Kevin Phillips first became known for his 1969 book, The Emerging Republican Majority, written in 1967 and 1968, and used by Richard Nixon in his successful 1968 presidential campaign. The Emerging Republican Majority predicted a new era of GOP control of the presidency based on the realignment of the South. Newsweek described it as “the political bible of the Nixon Administration.”

After Ronald Reagan’s election in 1980 restored the 1968-72 dynamics, Phillips was generally acknowledged as the Republican party’s principal electoral theoretician. In 1982, the Wall Street Journal described him as “the leading conservative electoral analyst — the man who invented the Sun Belt, named the New Right, and prophesied ‘The Emerging Republican Majority’ in 1969.”

In 1978, Phillips became a radio commentator for CBS News, and in 1984, for National Public Radio as well. He served as a commentator for CBS Television News during the 1984, 1988, 1992 and 1996 election seasons and conventions.

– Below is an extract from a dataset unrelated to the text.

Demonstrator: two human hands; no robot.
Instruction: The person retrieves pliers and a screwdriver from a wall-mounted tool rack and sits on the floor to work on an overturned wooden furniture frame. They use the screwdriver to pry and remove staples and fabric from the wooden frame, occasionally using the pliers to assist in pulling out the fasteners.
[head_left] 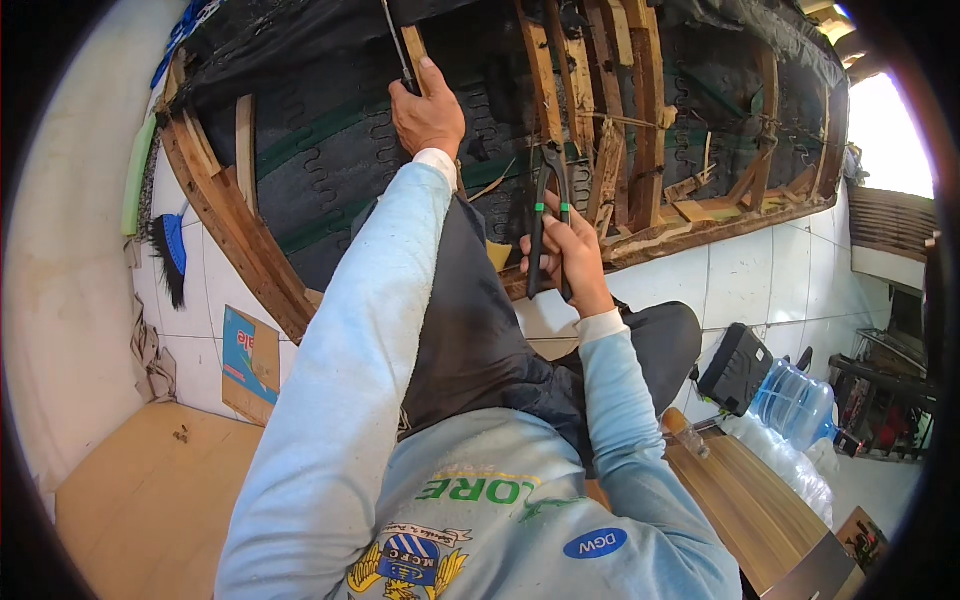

Beginning with The Emerging Republican Majority in 1969, he has published a total of twelve books:

  • Mediacracy: American Parties and Politics in the Communications Age (1974),
  • Post-Conservative America (1982),
  • Staying on Top: The Business Case for a National Industrial Strategy (1984),
  • The Politics of Rich and Poor: Wealth and Electorate in the Reagan Aftermath (1990),
  • Boiling Point: Democrats, Republicans and the Decline of Middle Class Prosperity (1993),
  • Arrogant Capital: Washington, Wall Street and the Frustration of American Politics (1994),
  • The Cousins’ Wars: Religion, Politics and the Triumph of Anglo-America (1999),
  • Wealth and Democracy: A Political History of the American Rich (2002),
  • William McKinley (2003),
  • American Dynasty: Aristocracy, Fortune and the Politics of Deceit in the House of Bush (January 2004),
  • and American Theocracy: The Peril and Politics of Radical Religion, Oil (2006),
  • and Borrowed Money (March, 2006).

In 1990, The Politics of Rich and Poor, a critique of Reagan-Bush economics, rose to number two on the New York Times bestseller list, aided by the fact of its endorsement (in book jacket blurbs) by former Republican president Nixon and New York Governor Mario Cuomo, at that time expected to be the 1992 Democratic presidential candidate. The book would later be described as a “founding document” of the 1992 presidential election campaigns of Clinton and other Democrats and independent Perot. (full text).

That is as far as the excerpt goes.